Start of Block

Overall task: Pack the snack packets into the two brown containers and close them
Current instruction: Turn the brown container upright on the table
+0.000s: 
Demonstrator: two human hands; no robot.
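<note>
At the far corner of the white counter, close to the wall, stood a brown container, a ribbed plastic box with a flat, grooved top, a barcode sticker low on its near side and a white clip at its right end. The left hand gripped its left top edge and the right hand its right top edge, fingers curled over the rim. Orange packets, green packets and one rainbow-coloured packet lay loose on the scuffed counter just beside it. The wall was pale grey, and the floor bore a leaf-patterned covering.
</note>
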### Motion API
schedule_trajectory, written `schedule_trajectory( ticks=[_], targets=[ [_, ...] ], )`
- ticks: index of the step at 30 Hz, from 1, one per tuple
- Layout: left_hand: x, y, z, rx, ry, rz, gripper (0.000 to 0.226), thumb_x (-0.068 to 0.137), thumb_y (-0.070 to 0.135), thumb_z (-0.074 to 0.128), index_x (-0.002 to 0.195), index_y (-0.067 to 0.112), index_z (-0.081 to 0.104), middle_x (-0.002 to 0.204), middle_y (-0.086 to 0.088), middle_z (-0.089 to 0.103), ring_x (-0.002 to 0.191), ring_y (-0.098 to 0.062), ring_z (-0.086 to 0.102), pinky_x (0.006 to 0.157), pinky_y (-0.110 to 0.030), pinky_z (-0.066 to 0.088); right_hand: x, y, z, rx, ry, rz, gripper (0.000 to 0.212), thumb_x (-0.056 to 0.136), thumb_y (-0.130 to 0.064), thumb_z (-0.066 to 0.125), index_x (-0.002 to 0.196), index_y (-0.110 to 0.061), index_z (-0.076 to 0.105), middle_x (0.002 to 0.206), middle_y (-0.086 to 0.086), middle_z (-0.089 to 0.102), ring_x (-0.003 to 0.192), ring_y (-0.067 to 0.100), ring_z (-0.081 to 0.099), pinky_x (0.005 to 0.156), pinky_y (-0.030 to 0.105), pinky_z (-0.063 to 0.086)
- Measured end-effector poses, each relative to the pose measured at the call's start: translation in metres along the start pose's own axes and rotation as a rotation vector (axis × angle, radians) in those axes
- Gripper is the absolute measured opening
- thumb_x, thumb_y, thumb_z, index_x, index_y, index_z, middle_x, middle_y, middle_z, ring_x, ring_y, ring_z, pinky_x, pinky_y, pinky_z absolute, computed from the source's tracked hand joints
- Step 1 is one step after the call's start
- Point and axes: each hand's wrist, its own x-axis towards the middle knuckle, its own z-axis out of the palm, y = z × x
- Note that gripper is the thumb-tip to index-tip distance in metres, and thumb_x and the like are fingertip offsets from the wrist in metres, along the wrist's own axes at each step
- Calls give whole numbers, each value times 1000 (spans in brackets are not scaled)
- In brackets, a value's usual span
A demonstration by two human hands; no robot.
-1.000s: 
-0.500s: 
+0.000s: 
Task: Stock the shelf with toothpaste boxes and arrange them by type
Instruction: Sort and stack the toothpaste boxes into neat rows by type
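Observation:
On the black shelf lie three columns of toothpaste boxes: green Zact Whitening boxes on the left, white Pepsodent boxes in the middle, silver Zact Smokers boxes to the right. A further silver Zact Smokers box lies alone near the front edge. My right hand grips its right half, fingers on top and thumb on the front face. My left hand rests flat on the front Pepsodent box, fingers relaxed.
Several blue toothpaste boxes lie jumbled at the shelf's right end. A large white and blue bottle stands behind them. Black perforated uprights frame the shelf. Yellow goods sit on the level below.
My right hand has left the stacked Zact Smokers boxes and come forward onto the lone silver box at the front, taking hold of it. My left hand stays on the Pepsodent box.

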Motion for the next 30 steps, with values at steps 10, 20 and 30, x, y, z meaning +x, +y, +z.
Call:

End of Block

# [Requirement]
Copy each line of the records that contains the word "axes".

# [Output for this task]
- Measured end-effector poses, each relative to the pose measured at the call's start: translation in metres along the start pose's own axes and rotation as a rotation vector (axis × angle, radians) in those axes
- Point and axes: each hand's wrist, its own x-axis towards the middle knuckle, its own z-axis out of the palm, y = z × x
- Note that gripper is the thumb-tip to index-tip distance in metres, and thumb_x and the like are fingertip offsets from the wrist in metres, along the wrist's own axes at each step

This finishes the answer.